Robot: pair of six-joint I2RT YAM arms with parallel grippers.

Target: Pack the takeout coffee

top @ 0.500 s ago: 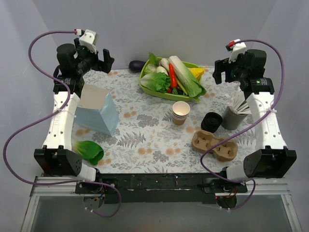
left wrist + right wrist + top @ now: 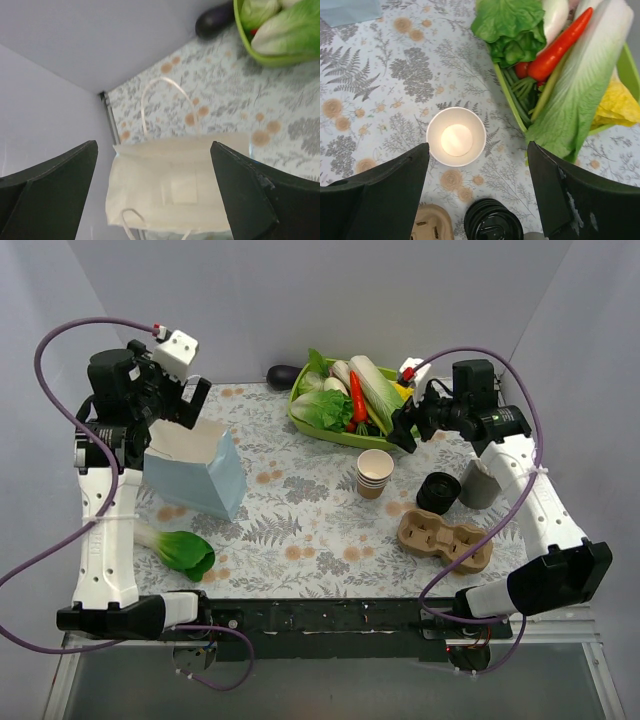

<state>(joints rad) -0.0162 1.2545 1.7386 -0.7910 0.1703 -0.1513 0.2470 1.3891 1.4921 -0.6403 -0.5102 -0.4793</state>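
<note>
Now right tool, spread, swung in above lidless cup, left tool, spread, above blue bag.

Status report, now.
Left gripper open over the pale blue paper bag. Right gripper open, aimed at the lidless tan paper cup. No lidded cup seen. Black plastic lid stack beside cup, nothing blocking.

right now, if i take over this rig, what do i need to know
Left gripper: open, empty, above the open blue bag.
Right gripper: open, empty, above the tan cup, which stands unlidded beside the green tray.
Black lids are stacked right of the cup, with the cup carrier in front of them.
Done: nothing packed; the bag looks empty.
Left: no lidded coffee is in view, so probably lid the cup, then bag it.
</note>
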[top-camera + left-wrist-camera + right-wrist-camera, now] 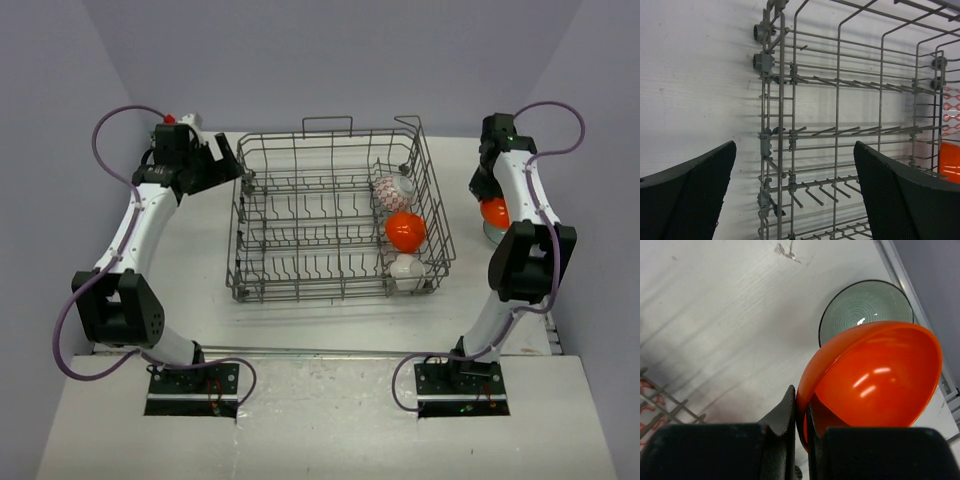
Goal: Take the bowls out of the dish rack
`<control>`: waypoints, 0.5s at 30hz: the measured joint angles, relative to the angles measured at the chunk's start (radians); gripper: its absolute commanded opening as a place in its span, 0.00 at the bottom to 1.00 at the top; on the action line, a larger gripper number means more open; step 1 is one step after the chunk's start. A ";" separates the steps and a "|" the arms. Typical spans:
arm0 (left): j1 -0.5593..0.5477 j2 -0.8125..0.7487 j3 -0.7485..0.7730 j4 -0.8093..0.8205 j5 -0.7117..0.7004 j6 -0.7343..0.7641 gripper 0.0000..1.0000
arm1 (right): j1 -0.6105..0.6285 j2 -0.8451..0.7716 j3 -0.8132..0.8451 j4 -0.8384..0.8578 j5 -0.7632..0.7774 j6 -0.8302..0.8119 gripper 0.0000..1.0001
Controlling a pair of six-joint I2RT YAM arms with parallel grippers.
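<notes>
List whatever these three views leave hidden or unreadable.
1. Top view: the right gripper is hidden under its own arm; the held orange bowl shows only partly.
2. Right wrist view: that bowl covers part of the greenish bowl; whether they touch cannot be told.
3. Left wrist view: the right edge cuts off the patterned bowl and the racked orange bowl.

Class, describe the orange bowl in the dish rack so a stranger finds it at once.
Find the grey wire dish rack on the table; look along its right side. Yours is the middle bowl, between a red-patterned white bowl and a plain white bowl. The other orange bowl is outside the rack, in the right gripper.
</notes>
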 measured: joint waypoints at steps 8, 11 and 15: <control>-0.045 -0.009 0.060 0.031 0.076 -0.020 1.00 | -0.025 0.071 -0.091 0.033 -0.003 0.000 0.00; -0.081 -0.008 0.078 0.042 0.104 -0.020 1.00 | -0.041 0.093 -0.097 0.050 -0.002 -0.001 0.00; -0.144 0.025 0.130 0.050 0.145 -0.020 0.99 | -0.057 0.116 -0.100 0.069 -0.002 -0.001 0.00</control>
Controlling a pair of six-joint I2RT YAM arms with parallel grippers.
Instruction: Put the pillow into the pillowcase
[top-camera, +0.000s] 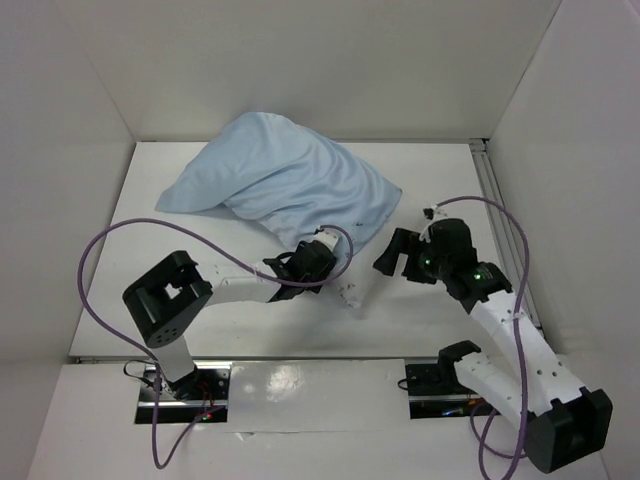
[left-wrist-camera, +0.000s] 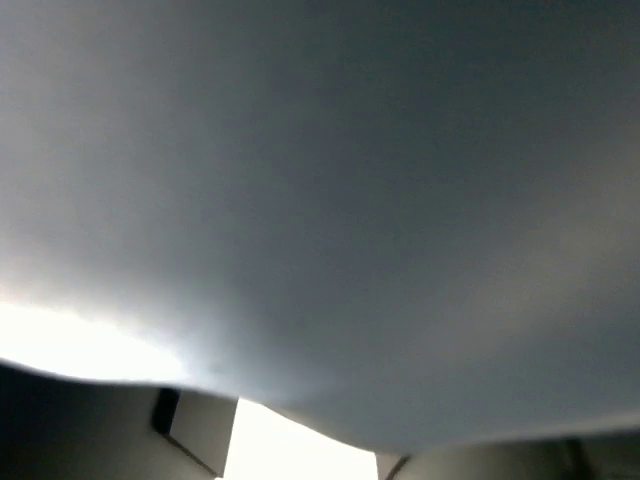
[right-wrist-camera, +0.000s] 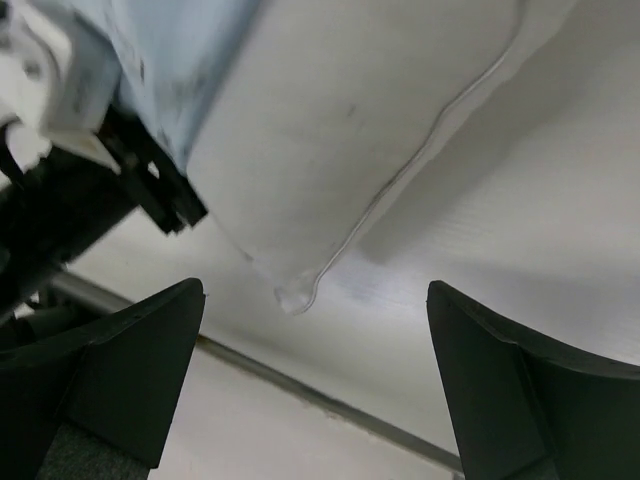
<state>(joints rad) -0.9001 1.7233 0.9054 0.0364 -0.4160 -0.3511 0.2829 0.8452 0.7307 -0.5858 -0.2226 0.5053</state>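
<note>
Pillow (right-wrist-camera: 330, 130) sits mostly inside the light blue pillowcase (top-camera: 280, 185) at the far middle of the table (top-camera: 430, 180), with only 1 white corner poking out of the near opening. The left gripper (top-camera: 305, 258) is at that opening's edge; cloth smothers its camera, so I cannot tell its grip. The right gripper (top-camera: 390, 255) hangs spread just beside the corner, holding nothing.

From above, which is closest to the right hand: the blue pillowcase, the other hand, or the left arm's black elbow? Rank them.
1. Pillowcase: its edge lies just left of the right hand.
2. Left hand: farther left, at the pillowcase's near edge.
3. Left elbow: far left.
</note>
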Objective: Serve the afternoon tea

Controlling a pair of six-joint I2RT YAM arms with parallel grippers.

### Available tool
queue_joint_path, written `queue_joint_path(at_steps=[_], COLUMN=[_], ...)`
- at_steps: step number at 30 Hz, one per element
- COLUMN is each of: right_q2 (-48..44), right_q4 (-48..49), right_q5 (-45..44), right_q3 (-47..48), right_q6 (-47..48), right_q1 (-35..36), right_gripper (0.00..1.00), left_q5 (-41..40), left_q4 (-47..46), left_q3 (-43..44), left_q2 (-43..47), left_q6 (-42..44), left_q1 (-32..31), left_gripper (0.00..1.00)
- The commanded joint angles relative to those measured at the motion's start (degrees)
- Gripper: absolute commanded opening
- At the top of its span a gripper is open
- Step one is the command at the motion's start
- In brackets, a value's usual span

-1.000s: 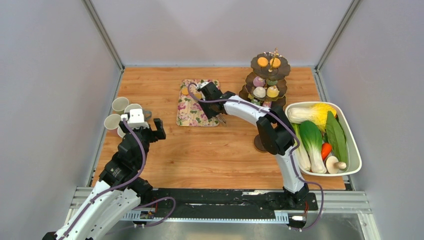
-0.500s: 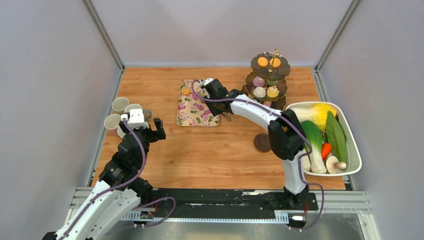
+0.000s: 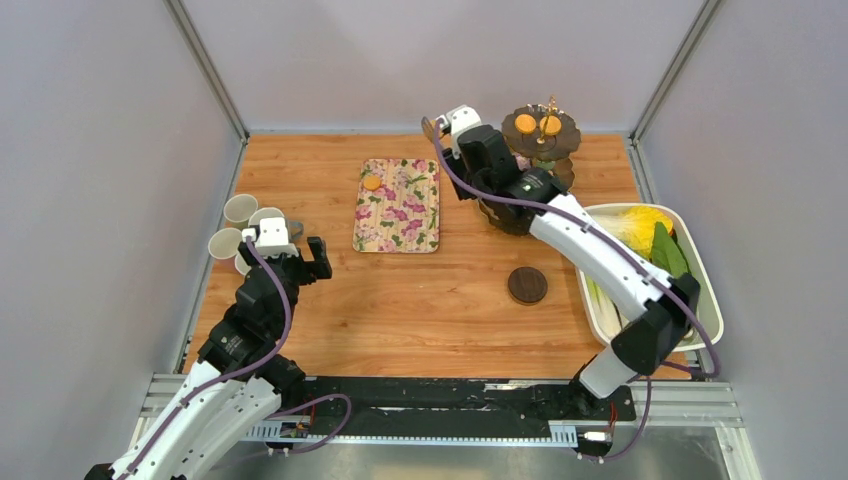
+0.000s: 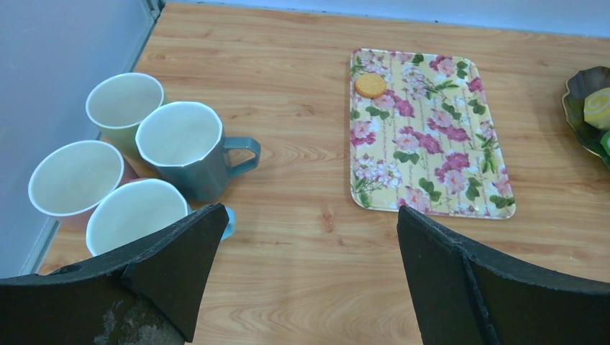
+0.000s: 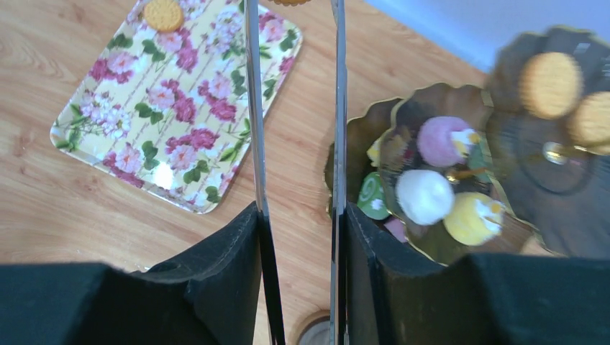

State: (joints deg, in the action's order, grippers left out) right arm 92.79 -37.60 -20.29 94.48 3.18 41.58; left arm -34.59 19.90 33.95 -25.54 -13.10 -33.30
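Observation:
My right gripper [image 5: 298,215] is shut on metal tongs [image 5: 253,108]. The tong tips pinch an orange biscuit cake [image 5: 291,1] at the frame's top edge. In the top view this gripper [image 3: 450,135] hangs just left of the dark three-tier stand [image 3: 540,135], which carries orange, purple, white, yellow and green cakes [image 5: 424,195]. One orange cake [image 3: 371,183] lies on the floral tray [image 3: 397,205]. My left gripper [image 4: 309,215] is open and empty, above bare table right of the four mugs [image 4: 183,144]. A dark coaster [image 3: 527,285] lies on the table.
A white tub of vegetables [image 3: 705,310] stands at the right edge, under the right arm's forearm. The mugs [image 3: 240,212] are bunched against the left wall. Grey walls close in the left, back and right sides.
The right arm has swung up and right from the floral tray to beside the stand, carrying the tongs. The coaster has come into view. The left arm has not moved.

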Motion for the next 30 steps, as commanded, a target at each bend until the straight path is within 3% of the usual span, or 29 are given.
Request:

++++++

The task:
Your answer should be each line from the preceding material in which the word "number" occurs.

Exercise result:
`<control>`: waypoints, 0.5s at 30hz: the measured joint angles, relative to the angles measured at the chunk's start (radians); gripper: its absolute commanded opening as a place in its span, 0.00 at the bottom to 1.00 at the top; on the action line, a larger gripper number means more open; step 1 is one step after the chunk's start. A ";" separates the steps and a "|" the arms. Typical spans:
- at_steps: step number at 30 Hz, one per element

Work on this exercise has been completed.